As the COVID-19 pandemic continues with more waves and new subvariants, lung transplantation for COVID-19-related respiratory failure will become increasingly more common. As we get farther out from the initial COVID-19 lung transplants, further studies will be needed to analyze long-term outcomes of these transplant recipients and see how they compare to non-COVID-19-related lung transplants. Further studies will also be needed to investigate the outcomes of COVID-19 single lung transplants and how they compare to those who received bilateral lung transplants. As COVID-19-related lung transplantation demand increases, especially as more patients develop post-COVID fibrosis, expanding the donor pool of lungs through the use of single lung transplantation must be considered. Finally, as we learn more about the COVID-19 virus and the natural course of disease, we must continuously revise our guidelines and criteria for lung transplant evaluation and patient selection.

Summary

COVID-19 can result in severe irrecoverable ARDS or life-limiting fibrosis for which lung transplantation is currently the only viable treatment. COVID-19 lung transplantation has transformed the field of lung transplantation, as before the pandemic, few transplants had ever been performed in the setting of infectious disease or ARDS. Given the complexities associated with COVID-19 lung transplantation, it requires strict patient selection with an experienced multidisciplinary team in a high-resource hospital setting. Current short-term outcomes of COVID-19 lung transplantation are promising; however, further follow-up studies are needed to determine long-term outcomes and whether this subset of lung transplant patients may be predisposed to unique complications.

Clinics care points

  • Lung transplantation is the only viable treatment option for patients with severe irrecoverable COVID-19-associated ARDS or life-debilitating post-COVID fibrosis and shows promising short-term outcomes.

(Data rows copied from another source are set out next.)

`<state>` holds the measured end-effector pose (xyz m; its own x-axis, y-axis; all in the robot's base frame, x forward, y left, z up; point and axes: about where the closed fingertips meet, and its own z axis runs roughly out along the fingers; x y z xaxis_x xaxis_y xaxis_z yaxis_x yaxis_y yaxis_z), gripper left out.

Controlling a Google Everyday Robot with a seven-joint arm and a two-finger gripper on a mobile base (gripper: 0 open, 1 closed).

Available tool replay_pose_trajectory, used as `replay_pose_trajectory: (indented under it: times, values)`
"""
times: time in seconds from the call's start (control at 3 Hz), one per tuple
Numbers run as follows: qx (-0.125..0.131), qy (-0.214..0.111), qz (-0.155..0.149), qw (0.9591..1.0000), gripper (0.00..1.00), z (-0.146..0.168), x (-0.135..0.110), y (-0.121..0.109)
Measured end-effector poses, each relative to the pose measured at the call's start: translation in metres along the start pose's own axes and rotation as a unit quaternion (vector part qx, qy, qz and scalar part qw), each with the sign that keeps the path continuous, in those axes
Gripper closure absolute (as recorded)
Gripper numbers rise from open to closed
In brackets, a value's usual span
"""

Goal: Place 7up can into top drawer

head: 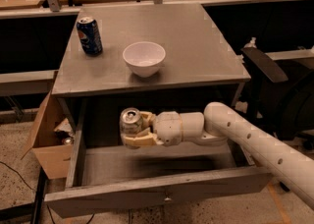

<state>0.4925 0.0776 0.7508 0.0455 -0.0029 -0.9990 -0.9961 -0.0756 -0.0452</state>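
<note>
Silvery-grey 7up can (pixel 130 121), upright, clamped in the cream two-finger gripper (pixel 129 134) above the open, wide grey top drawer (pixel 157 191), toward its 10 o'clock corner. White round bowl (pixel 143 58) at 12 o'clock and dark blue Pepsi can (pixel 89 35) at 11 o'clock, both on the grey cabinet top (pixel 196 41).

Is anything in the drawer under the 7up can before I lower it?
Nothing visible stands in the way. The gripper holds the 7up can upright over the open top drawer, toward its rear left. The drawer floor beneath shows only shadow.
</note>
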Motion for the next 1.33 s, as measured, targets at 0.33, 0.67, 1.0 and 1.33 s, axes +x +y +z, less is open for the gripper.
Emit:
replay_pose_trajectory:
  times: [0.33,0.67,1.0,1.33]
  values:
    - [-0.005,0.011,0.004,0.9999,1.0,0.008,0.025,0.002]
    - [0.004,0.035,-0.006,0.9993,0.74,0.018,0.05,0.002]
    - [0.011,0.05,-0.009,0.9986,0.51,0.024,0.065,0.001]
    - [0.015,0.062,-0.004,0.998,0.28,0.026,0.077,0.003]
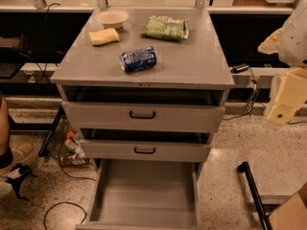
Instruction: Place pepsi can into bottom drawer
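The pepsi can [138, 59], blue with white lettering, lies on its side on the grey cabinet top [192, 61], near the front middle. The bottom drawer [144, 190] is pulled far out toward me and its plain grey inside shows. My gripper [280, 111] is at the right edge of the view, off to the right of the cabinet at about the height of the top drawer. It is well apart from the can and holds nothing that I can see.
A green chip bag [164, 28], a yellow sponge [103, 36] and a beige bowl [112, 18] sit at the back of the top. The two upper drawers [142, 114] [144, 150] stand slightly open. A person's shoe [14, 158] is at left; a black bar [252, 190] and a cardboard box [292, 214] are at right.
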You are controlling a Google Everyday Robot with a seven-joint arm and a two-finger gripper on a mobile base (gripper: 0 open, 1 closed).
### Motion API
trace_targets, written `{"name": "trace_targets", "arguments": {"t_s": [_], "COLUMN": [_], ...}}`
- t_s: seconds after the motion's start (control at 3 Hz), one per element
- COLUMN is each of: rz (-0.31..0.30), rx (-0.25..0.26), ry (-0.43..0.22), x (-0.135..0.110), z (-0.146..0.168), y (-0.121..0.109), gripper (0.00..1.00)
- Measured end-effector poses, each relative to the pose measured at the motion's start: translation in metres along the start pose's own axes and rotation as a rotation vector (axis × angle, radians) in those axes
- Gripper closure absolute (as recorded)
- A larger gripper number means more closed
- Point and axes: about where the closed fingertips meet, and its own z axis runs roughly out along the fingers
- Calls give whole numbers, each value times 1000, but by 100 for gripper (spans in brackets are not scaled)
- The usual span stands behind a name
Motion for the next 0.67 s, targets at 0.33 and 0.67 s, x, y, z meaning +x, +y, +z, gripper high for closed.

  • COVID-19-related respiratory failure lung transplantation requires strict patient selection and extensive lung transplant evaluation must be done.

  • COVID-19-related respiratory failure lung transplants are complex and should be done at high-volume centers with multidisciplinary teams.

Disclosure

E.J. Cerier is supported by the National Institutes of Health, United States Grant T32AI083216 and Thoracic Surgery Foundation, United States, A. Bharat is supported by the National Institutes of Health Grants: HL145478, HL147290, and HL147575. The authors declare they have no conflict of interest.